SELF-IMPROVEMENT IN LANGUAGE MODELS: THE SHARPENING MECHANISM

Motivation¶

A dominant hypothesis for why improvement without external feedback might be possible is that models contain “hidden knowledge”. But how to extract it?

The starting point is the widely observed phenomenon that langauge models are often better at verifying whether responses are correct than they at generating correct responses. So self-improvement can be viewed as any attempt to narrow this gap, i.e., use the model as its own verifier to improve generation and sharpen the model toward high-quality responses.

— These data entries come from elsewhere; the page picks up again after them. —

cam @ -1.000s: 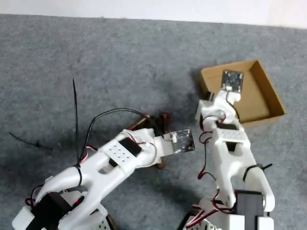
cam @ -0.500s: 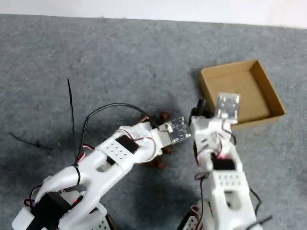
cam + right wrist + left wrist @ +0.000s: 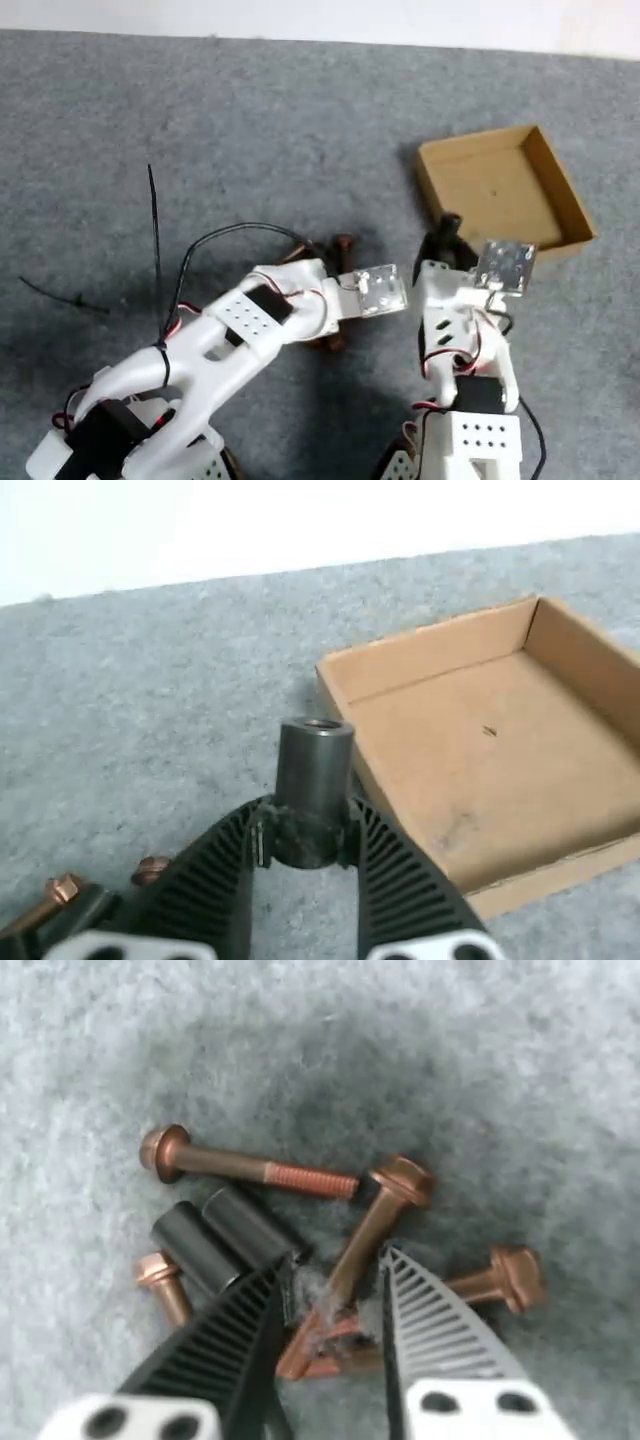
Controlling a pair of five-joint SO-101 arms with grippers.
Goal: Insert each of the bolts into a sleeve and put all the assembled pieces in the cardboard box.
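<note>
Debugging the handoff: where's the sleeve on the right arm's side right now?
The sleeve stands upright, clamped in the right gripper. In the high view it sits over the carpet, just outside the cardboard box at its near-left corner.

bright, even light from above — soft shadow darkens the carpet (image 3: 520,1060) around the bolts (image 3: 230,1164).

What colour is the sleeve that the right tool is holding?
Dark grey, almost black; the sleeve shows best in the right wrist view.
</note>
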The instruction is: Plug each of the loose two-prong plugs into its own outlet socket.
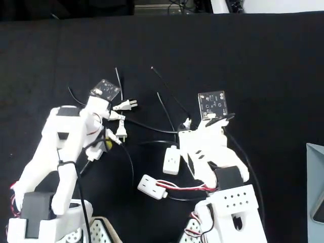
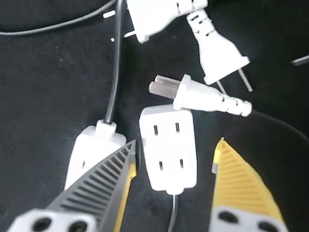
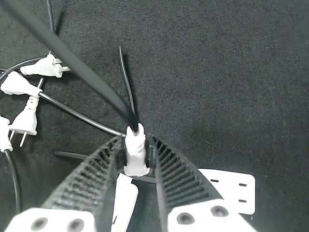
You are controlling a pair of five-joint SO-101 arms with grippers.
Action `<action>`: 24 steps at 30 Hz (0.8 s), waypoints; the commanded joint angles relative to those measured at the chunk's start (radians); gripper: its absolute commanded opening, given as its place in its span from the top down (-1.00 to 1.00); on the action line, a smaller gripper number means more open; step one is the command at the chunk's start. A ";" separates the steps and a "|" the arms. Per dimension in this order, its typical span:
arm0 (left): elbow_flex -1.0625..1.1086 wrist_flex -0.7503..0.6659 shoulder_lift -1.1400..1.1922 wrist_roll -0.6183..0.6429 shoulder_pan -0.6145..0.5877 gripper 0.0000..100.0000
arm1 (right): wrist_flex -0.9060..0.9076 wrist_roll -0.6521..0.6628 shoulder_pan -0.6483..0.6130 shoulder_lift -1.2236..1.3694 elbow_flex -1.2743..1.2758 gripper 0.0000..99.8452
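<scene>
- Looking along the right wrist view, found the right gripper (image 3: 135,140) pressed shut on a white plug (image 3: 135,159), both ribbed fingers (image 3: 91,179) flat against its sides.
- Traced its black cord (image 3: 72,53) out past the fingertips and away over the black table (image 3: 217,72); could not make out the prongs.
- Spotted a flat outlet block (image 3: 231,186) on the table just beside one finger, and a second white block (image 3: 123,198) partly tucked under the other.
- Counted a cluster of loose plugs (image 3: 26,121) lying well apart from that gripper, none touching it.
- Found the left gripper (image 2: 176,144) spread wide and pinching nothing, with a four-slot outlet (image 2: 169,154) lying flat between the grey finger (image 2: 106,179) and the yellow finger (image 2: 239,183).
- Judged that outlet close against the grey finger and apart from the yellow one.
- Saw a nearest loose plug (image 2: 203,96) lying crosswise just beyond the outlet's far end, prongs bare, and another plug (image 2: 219,53) past it.
- Noted a corded white block (image 2: 91,150) on the outer side of the grey finger, a dark cord (image 2: 113,72) leaving its end.
</scene>
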 commanded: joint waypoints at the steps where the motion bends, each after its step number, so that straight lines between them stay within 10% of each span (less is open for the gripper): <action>1: 0.054 -0.101 -0.003 -0.005 0.008 0.49 | -0.015 -0.009 0.012 -0.015 -0.004 0.98; 16: 0.128 -0.155 -0.015 -0.009 0.223 0.83 | -0.015 -0.003 0.012 -0.015 -0.002 0.98; 24: 0.120 -0.152 -0.015 -0.005 0.252 0.66 | -0.018 -0.002 0.009 -0.015 -0.002 0.98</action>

Formmaly, consider a base model $\pi_{base}: \mathcal{X} \rightarrow \triangle(\mathcal{Y})$ representing a conditional distribution that maps a prompt $x \in \mathcal{X}$ to a distribution over responses. $\pi_{base}$ 's jet feature is that it is a good verifier, as measured by some self-reward function $r_{self}(y |x; \pi_{base})$ measuring model certainty, e.g. regularized sequence likelihood, llm-as-judges, model confidence.

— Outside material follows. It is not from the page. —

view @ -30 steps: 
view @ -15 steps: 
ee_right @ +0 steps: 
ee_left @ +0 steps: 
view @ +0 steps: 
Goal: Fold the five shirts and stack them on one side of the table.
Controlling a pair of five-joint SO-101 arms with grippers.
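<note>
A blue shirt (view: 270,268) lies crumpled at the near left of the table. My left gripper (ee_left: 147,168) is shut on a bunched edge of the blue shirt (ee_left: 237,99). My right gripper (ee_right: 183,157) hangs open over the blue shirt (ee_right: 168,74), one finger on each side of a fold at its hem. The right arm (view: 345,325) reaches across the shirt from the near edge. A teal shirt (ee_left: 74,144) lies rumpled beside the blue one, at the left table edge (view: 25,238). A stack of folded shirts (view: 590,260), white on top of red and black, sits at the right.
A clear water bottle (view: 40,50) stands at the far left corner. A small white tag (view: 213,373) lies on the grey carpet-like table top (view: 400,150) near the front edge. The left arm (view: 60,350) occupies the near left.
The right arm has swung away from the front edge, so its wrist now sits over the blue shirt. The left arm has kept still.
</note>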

Sharpening is any process that tilts $\pi_{base}$ toward responses that are more certain. A sharpened model $\hat{\pi} \approx \mathop{\arg\max}\limits_{y \in \mathcal{Y}} r_{self}(y|x; \pi_{base})$ .

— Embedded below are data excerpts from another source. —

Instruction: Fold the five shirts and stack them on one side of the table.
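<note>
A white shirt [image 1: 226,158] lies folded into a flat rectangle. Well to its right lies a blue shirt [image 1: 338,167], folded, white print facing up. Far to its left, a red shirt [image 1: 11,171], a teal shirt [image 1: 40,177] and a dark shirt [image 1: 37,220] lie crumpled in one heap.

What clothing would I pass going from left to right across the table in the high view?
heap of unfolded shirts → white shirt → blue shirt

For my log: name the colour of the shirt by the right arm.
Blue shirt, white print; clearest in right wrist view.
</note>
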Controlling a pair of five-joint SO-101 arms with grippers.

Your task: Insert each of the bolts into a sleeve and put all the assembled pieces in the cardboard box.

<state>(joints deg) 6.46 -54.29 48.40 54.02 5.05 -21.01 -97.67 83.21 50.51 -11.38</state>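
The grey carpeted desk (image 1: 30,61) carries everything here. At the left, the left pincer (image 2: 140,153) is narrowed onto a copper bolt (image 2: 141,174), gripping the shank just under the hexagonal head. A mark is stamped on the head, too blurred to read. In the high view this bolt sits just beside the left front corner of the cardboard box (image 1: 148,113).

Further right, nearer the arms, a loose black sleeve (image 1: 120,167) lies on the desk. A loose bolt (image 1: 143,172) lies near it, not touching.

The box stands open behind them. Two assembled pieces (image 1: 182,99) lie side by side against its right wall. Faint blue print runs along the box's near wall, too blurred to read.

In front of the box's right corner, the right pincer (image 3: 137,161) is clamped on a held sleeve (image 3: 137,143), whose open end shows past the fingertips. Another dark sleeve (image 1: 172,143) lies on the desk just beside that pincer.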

Sharpening may be implemented at inference-time, e.g. decoding strategies, or self-training. Though it is unclear a-prior whether there are self-rewards related to task performance. But many previous work suggest that models do have hidden knowledge, but it is computationally challenging to extract. Self-improvement algorithms leverage these verifications to improve the quaility of generations.